Page 30
Story: Run Away With Me
‘Cold,’ Brooke gasped, though it wasn’t really that cold in the room. I took her hands again, which were like ice, and rubbed them to warm her back up.
‘Breathe with me,’ I told her, and took deep, exaggerated breaths until she started to copy me.
She was still silently crying, and I reached up to swipe the tears off her cheeks with my thumbs.
‘You are so fucking brave,’ I told her. ‘You are the bravest person I’ve ever met.’

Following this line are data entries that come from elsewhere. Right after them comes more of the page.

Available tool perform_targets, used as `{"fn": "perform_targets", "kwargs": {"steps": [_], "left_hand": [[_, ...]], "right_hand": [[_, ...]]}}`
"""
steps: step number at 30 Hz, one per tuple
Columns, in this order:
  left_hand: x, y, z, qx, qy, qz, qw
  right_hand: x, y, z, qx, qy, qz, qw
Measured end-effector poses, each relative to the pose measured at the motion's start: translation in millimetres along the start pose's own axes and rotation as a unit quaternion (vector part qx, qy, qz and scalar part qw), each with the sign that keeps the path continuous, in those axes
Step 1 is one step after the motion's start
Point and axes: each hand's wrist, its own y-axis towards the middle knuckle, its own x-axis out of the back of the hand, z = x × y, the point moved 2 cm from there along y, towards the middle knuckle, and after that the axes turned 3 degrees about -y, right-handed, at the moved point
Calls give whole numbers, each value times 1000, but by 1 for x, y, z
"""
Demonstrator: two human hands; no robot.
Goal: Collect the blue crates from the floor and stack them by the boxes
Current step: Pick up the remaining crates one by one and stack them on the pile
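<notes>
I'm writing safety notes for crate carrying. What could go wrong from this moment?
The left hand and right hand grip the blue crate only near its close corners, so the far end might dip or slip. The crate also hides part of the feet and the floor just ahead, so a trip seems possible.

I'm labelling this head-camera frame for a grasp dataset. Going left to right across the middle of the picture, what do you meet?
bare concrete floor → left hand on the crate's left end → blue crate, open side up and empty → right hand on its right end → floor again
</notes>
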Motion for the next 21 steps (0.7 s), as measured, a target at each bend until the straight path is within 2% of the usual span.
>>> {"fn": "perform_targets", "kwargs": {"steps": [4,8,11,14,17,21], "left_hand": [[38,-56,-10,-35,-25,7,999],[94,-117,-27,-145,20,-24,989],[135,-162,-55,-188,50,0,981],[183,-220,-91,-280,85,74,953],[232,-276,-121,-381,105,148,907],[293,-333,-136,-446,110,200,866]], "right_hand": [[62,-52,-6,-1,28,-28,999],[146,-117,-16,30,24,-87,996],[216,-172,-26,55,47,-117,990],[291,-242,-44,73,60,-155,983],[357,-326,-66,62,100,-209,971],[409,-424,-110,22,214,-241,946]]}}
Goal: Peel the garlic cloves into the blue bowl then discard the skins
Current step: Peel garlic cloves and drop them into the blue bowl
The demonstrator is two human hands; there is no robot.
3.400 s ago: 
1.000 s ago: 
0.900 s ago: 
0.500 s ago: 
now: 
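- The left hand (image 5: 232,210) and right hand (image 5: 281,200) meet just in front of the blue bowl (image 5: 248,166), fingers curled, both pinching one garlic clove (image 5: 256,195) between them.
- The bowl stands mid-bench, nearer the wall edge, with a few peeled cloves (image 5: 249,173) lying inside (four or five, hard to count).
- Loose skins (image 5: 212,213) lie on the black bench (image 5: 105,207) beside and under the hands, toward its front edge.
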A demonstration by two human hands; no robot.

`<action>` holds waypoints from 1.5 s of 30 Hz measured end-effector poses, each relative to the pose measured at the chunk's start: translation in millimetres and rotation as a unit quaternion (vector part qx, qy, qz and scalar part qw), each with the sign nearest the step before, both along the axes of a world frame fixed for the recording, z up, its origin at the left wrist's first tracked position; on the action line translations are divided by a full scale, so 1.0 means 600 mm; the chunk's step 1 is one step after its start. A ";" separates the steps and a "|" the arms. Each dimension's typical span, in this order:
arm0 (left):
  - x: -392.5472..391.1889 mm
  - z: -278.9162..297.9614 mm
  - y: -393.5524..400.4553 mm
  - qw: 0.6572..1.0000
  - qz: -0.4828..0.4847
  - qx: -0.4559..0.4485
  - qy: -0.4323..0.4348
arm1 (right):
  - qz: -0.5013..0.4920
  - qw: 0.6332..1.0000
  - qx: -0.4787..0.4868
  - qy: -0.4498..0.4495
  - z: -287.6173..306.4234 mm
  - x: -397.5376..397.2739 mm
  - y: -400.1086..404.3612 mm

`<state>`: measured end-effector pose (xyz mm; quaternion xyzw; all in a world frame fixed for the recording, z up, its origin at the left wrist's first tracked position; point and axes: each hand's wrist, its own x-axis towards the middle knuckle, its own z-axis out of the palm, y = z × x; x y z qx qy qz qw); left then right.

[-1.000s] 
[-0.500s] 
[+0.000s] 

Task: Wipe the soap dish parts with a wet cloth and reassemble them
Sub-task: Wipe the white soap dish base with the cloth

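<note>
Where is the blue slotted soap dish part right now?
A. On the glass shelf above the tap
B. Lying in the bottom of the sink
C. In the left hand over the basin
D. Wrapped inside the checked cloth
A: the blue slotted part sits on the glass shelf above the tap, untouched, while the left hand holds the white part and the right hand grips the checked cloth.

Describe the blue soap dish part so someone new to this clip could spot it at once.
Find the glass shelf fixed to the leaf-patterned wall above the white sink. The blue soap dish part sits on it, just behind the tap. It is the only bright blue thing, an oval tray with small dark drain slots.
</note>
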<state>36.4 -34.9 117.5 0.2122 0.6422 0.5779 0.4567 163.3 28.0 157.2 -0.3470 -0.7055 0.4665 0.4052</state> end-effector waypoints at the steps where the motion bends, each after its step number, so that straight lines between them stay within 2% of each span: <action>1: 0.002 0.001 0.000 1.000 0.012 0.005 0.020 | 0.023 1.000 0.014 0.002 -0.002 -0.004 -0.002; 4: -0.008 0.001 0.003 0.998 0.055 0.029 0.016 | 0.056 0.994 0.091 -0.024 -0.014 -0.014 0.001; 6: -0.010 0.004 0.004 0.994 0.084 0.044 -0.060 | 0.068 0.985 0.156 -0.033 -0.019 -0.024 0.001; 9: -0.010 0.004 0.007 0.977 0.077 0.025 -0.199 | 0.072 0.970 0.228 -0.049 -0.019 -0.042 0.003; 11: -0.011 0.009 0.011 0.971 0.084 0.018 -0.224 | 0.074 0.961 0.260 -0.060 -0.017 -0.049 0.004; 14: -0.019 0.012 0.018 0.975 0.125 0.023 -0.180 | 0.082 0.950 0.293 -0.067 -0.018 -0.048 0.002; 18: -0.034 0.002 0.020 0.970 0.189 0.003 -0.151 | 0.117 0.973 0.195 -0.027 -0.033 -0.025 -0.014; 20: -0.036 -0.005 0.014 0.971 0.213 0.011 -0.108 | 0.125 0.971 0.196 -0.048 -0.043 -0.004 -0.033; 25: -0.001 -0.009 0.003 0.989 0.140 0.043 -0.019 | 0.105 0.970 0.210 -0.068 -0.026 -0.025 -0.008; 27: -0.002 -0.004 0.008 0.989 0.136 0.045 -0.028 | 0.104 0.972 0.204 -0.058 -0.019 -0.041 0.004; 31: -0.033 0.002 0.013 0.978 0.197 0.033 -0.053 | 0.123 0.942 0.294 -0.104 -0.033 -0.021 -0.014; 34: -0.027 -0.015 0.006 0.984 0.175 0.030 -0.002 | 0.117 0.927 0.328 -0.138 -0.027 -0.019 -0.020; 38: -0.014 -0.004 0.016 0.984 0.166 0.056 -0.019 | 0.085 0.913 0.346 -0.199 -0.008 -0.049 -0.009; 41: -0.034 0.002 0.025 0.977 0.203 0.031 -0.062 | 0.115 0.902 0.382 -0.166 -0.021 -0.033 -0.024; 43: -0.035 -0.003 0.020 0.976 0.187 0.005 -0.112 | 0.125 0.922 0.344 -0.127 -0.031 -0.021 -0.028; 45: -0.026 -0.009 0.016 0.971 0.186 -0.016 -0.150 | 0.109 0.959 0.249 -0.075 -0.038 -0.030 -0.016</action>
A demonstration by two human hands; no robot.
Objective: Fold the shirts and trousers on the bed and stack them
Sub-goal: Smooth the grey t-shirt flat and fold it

‘You stabbed someone,’ she said incredulously, and she wasn’t quite in control of her voice or her breathing yet.
That made me laugh. ‘I’d do it again.’
Slowly, Brooke’s shaky breaths evened out, and I felt it was safe to dash into the bathroom to grab some tissues for her to blow her nose and dry her tears.
‘Are you okay?’ I asked.
‘Not really.’
‘That’s all right. You don’t have to be. Do you want to talk about it?’
She shook her head. ‘I’m so tired.’
‘Come on,’ I said, nudging her back under the covers.
As soon as I settled on my back, Brooke rolled over toward me and I opened my arms to her so she could settle with her head on my shoulder.
We fell asleep like that.
When I woke up the next morning, Brooke was in the shower again, and I stretched out into the space she’d left behind.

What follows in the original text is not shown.